Fernández Pineda L, Maître Azcárate M J, López Zea M, Rico Gómez F, Cazzaniga Bullón M, Quero Jiménez M
Servicio de Cardiología Pediátrica, Hospital Ramón y Cajal, Madrid.
Rev Esp Cardiol. 1995 Aug;48(8):537-41.
Aneurysm of the atrial septum at the level of the foramen ovale is reported commonly at the routine fetal echocardiographic examination. Cases with entire involvement of the atrial septum have been exceptionally reported. We described the data concerning the prenatal detection of a total redundancy of the atrial septum in 6 cases without congenital heart disease.
The gestational age was between 28 and 38 weeks, and none of the fetuses had evidence of heart defect. A routine fetal echocardiography was made in all the cases. Rhythm disturbances were studied by M mode. During the first three months of life, a cardiologic control was made in all the cases.
The large displacement of the atrial septum towards the left atrium was clearly visualized in four-chambers view; by using Pulsed Doppler and Color flow mapping, the pulmonary venous return and mitral orifice flow were not impaired. Premature atrial beats were found in two fetuses and no hemodynamic disfunction was observed in all entire study group. Postnatal echocardiographic control was normal in all patients. The atrial septum becomes completely rectified with normal patency of the foramen ovale membrane in the newborn studies. The supraventricular extrasystoles were confirmed in the neonatal period. In both, the arrhythmia disappeared in a few days after delivery without treatment.
Despite the benign follow-up in our cases, the unexpected presence of an extremely redundant atrial septum, leads to a close prenatal attention particularly in the presence of rhythm disturbance. The pathologic substrate of this anomaly might be an intrinsic alteration of the myocardial structure of the septum like seems demonstrated in the aneurysm circumscribed to area of the fossa ovalis [correction of fosa ovale]. The increase in the left atrial pressure after birth will produce a normal 2-D echo patterns in the newborn period.
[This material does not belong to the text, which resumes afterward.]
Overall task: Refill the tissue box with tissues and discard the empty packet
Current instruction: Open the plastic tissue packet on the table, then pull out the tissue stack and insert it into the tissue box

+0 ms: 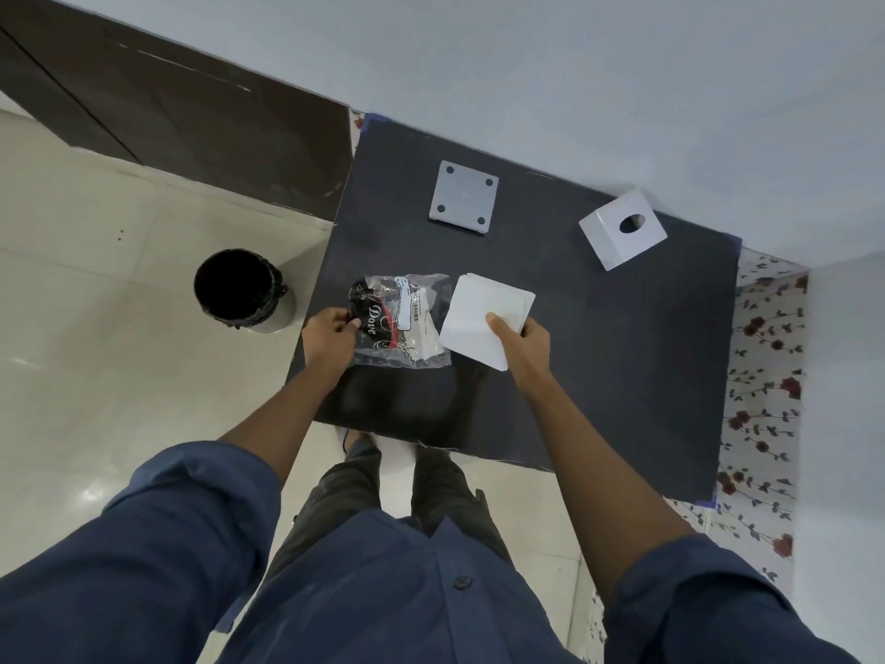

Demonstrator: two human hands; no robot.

卵圆孔水平的房间隔瘤在常规胎儿超声心动图检查中较为常见。曾有个别病例报告房间隔完全受累。我们描述了6例无先天性心脏病的胎儿产前检测到房间隔完全冗余的数据。
孕周在28至38周之间,所有胎儿均无心脏缺陷证据。所有病例均进行了常规胎儿超声心动图检查。通过M型超声研究心律失常情况。在出生后的前三个月,对所有病例进行了心脏检查。
在四腔心切面可清晰看到房间隔明显向左心房移位;使用脉冲多普勒和彩色血流图检查发现,肺静脉回流和二尖瓣口血流未受影响。在两个胎儿中发现了房性早搏,整个研究组均未观察到血流动力学功能障碍。所有患者产后超声心动图检查均正常。在新生儿研究中,房间隔完全恢复正常,卵圆孔膜通畅。在新生儿期证实存在室上性早搏。两者在出生后数天未经治疗心律失常均消失。
尽管我们的病例随访结果良好,但房间隔极度冗余的意外出现仍需在产前密切关注,尤其是在存在心律失常的情况下。这种异常的病理基础可能是房间隔心肌结构的内在改变,就像局限于卵圆窝区域的动脉瘤所显示的那样[卵圆窝的校正]。出生后左心房压力升高将在新生儿期产生正常的二维超声心动图表现。